◆ **Instructions to follow**:
Could you output the complete listing given below exactly?

◆ **Given material**:
---+---

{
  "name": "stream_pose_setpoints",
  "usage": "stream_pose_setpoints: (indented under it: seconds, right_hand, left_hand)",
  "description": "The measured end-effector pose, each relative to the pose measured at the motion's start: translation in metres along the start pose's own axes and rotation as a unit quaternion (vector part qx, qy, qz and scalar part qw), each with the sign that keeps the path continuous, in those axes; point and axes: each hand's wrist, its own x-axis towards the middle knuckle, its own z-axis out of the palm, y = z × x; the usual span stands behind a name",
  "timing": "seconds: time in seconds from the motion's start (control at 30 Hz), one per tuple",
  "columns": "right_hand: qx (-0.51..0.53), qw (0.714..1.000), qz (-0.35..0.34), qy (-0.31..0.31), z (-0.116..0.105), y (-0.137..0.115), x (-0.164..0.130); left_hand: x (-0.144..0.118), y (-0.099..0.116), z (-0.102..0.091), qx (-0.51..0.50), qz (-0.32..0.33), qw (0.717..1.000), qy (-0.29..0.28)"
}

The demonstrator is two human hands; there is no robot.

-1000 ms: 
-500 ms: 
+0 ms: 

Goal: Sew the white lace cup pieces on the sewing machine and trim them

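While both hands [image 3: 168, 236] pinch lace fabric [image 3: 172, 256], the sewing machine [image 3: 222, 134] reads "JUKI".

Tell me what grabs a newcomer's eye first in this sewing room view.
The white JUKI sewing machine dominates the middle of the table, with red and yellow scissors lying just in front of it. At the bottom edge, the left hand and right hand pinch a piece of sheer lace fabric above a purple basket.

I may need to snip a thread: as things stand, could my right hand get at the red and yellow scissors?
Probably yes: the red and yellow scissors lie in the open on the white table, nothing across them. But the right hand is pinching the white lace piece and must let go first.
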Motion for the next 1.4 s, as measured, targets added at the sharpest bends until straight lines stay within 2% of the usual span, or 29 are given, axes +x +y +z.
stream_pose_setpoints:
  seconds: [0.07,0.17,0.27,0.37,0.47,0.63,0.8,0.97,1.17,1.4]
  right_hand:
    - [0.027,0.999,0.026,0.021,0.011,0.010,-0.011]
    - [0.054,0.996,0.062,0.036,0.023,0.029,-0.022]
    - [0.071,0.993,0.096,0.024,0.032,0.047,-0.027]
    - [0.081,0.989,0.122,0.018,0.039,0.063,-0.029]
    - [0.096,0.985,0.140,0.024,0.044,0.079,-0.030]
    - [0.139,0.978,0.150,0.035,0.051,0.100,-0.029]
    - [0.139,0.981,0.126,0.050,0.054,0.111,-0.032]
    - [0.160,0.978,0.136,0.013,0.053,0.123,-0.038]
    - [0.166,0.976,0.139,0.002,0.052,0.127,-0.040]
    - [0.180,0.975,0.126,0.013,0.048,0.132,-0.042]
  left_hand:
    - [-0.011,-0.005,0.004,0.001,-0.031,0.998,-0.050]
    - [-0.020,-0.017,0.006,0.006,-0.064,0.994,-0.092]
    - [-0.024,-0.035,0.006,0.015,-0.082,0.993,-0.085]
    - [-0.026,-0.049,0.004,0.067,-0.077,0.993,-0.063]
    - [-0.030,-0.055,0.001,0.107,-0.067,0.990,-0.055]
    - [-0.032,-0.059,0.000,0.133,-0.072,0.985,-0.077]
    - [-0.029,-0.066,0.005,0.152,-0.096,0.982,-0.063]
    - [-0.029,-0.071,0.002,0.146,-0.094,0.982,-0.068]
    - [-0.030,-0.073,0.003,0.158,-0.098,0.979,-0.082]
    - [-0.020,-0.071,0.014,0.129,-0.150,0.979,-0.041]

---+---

◆ **Response area**:
{
  "name": "stream_pose_setpoints",
  "usage": "stream_pose_setpoints: (indented under it: seconds, right_hand, left_hand)",
  "description": "The measured end-effector pose, each relative to the pose measured at the motion's start: translation in metres along the start pose's own axes and rotation as a unit quaternion (vector part qx, qy, qz and scalar part qw), each with the sign that keeps the path continuous, in those axes; point and axes: each hand's wrist, its own x-axis towards the middle knuckle, its own z-axis out of the palm, y = z × x; the usual span stands behind a name",
  "timing": "seconds: time in seconds from the motion's start (control at 30 Hz), one per tuple",
  "columns": "right_hand: qx (-0.51..0.53), qw (0.714..1.000), qz (-0.35..0.34), qy (-0.31..0.31), z (-0.116..0.105), y (-0.137..0.115), x (-0.164..0.130); left_hand: x (-0.144..0.118), y (-0.099..0.116), z (-0.102..0.091), qx (-0.51..0.50), qz (-0.32..0.33), qw (0.717..1.000), qy (-0.29..0.28)"
}

The demonstrator is two human hands; there is no robot.

-1000 ms: 
-500 ms: 
+0 ms: 

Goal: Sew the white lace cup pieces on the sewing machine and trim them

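While both hands [image 3: 168, 236] pinch lace fabric [image 3: 172, 256], the sewing machine [image 3: 222, 134] reads "JUKI".

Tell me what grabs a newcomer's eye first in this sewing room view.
The white JUKI sewing machine dominates the middle of the table, with red and yellow scissors lying just in front of it. At the bottom edge, the left hand and right hand pinch a piece of sheer lace fabric above a purple basket.

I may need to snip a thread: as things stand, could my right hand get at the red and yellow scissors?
Probably yes: the red and yellow scissors lie in the open on the white table, nothing across them. But the right hand is pinching the white lace piece and must let go first.
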Motion for the next 1.4 s, as measured, targets added at the sharpest bends until straight lines stay within 2% of the usual span, or 29 are given, axes +x +y +z.
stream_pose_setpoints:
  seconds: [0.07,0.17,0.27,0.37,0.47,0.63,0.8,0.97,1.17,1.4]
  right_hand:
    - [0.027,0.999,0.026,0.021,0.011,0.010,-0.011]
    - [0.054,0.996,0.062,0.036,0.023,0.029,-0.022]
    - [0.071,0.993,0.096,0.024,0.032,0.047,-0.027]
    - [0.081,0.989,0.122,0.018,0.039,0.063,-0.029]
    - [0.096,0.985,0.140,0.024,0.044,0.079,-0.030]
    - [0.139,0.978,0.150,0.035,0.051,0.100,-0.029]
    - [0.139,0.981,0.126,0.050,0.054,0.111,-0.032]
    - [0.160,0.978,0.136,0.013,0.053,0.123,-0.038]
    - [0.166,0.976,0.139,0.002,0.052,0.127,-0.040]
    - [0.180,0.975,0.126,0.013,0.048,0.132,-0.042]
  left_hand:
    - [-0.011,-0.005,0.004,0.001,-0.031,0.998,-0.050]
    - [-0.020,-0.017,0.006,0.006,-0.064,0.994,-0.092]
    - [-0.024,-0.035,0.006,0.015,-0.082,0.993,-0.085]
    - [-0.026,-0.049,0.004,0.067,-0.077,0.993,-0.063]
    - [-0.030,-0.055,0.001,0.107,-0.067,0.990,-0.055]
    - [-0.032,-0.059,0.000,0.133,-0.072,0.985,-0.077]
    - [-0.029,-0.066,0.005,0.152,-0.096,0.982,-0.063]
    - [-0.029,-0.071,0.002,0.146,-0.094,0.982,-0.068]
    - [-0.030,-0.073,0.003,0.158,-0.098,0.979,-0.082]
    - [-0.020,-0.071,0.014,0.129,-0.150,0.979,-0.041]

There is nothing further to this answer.